Copy the listing out exactly as shown.

====================

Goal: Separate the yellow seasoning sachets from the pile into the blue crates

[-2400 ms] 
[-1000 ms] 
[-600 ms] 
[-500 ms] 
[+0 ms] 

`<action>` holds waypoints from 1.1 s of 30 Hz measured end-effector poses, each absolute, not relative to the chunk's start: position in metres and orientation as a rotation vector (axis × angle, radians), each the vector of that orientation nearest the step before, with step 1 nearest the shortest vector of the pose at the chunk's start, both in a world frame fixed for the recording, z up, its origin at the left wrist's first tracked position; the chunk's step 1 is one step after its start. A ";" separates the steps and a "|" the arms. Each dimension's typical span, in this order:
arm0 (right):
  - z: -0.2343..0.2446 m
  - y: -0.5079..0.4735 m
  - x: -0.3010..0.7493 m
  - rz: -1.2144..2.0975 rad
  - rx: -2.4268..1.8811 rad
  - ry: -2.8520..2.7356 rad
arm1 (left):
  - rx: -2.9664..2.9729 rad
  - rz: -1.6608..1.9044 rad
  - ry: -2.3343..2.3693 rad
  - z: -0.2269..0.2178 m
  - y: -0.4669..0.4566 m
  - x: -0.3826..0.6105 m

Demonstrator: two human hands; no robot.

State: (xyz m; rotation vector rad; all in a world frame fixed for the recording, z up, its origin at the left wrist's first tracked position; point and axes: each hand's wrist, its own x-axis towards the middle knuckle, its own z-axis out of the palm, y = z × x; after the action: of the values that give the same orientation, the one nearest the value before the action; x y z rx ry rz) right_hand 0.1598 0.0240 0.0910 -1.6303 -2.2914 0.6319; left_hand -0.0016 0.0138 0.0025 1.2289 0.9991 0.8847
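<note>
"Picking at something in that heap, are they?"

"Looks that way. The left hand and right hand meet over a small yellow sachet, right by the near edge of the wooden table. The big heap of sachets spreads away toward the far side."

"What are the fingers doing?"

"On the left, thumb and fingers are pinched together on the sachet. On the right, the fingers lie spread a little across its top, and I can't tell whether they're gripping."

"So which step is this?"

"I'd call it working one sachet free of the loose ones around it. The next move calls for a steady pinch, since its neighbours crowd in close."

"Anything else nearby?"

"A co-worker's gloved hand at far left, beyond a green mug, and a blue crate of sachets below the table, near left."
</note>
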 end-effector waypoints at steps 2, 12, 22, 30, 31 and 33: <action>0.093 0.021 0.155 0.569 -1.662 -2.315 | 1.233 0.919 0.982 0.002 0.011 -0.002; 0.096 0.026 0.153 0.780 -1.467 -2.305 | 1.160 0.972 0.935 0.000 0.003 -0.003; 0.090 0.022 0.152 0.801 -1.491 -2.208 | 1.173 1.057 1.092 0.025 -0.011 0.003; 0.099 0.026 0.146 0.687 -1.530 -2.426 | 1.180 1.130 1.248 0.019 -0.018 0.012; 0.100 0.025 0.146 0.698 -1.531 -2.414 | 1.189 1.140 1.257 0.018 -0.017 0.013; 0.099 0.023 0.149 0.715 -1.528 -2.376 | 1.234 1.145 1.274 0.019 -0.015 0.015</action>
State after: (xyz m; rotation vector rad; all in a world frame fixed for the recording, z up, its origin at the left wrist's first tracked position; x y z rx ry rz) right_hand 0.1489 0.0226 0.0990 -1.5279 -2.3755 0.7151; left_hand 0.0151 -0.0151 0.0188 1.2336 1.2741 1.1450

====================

# REPLY
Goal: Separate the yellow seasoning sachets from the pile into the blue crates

[-2400 ms] 
[-1000 ms] 
[-600 ms] 
[-500 ms] 
[+0 ms] 

`<action>` holds waypoints from 1.1 s of 30 Hz measured end-effector poses, each absolute, not relative to the chunk's start: position in metres and orientation as a rotation vector (axis × angle, radians), each the vector of that orientation nearest the step before, with step 1 nearest the shortest vector of the pose at the chunk's start, both in a world frame fixed for the recording, z up, its origin at the left wrist's first tracked position; the chunk's step 1 is one step after its start. A ";" separates the steps and a "|" the arms. Each dimension's typical span, in this order:
arm0 (right):
  - z: -0.2343..0.2446 m
  - y: -0.5079..0.4735 m
  - x: -0.3010..0.7493 m
  - rz: -1.2144..2.0975 rad
  - rx: -2.4268..1.8811 rad
  - ry: -2.8520..2.7356 rad
arm1 (left):
  - rx: -2.9664..2.9729 rad
  - rz: -1.6608..1.9044 rad
  - ry: -2.3343..2.3693 rad
  - z: -0.2269..0.2178 m
  - y: -0.4669..0.4566 m
  - x: -0.3826..0.6105 m

Demonstrator: two human hands; no robot.

State: (xyz m; rotation vector rad; all in a world frame fixed for the recording, z up, its origin at the left wrist's first tracked position; point and axes: each hand's wrist, its own x-axis towards the middle knuckle, its own z-axis out of the palm, y = z × x; after the action: of the values that give the same orientation, the one nearest the value before the action; x y z rx ry rz) right_hand 0.1598 0.0240 0.0910 -1.6303 -2.2914 0.6319; left_hand -0.0016 0.0138 0.0025 1.2289 0.9991 0.8847
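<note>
"Picking at something in that heap, are they?"

"Looks that way. The left hand and right hand meet over a small yellow sachet, right by the near edge of the wooden table. The big heap of sachets spreads away toward the far side."

"What are the fingers doing?"

"On the left, thumb and fingers are pinched together on the sachet. On the right, the fingers lie spread a little across its top, and I can't tell whether they're gripping."

"So which step is this?"

"I'd call it working one sachet free of the loose ones around it. The next move calls for a steady pinch, since its neighbours crowd in close."

"Anything else nearby?"

"A co-worker's gloved hand at far left, beyond a green mug, and a blue crate of sachets below the table, near left."
</note>
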 end-effector waypoints at steps 2, 12, 22, 30, 31 and 33: <action>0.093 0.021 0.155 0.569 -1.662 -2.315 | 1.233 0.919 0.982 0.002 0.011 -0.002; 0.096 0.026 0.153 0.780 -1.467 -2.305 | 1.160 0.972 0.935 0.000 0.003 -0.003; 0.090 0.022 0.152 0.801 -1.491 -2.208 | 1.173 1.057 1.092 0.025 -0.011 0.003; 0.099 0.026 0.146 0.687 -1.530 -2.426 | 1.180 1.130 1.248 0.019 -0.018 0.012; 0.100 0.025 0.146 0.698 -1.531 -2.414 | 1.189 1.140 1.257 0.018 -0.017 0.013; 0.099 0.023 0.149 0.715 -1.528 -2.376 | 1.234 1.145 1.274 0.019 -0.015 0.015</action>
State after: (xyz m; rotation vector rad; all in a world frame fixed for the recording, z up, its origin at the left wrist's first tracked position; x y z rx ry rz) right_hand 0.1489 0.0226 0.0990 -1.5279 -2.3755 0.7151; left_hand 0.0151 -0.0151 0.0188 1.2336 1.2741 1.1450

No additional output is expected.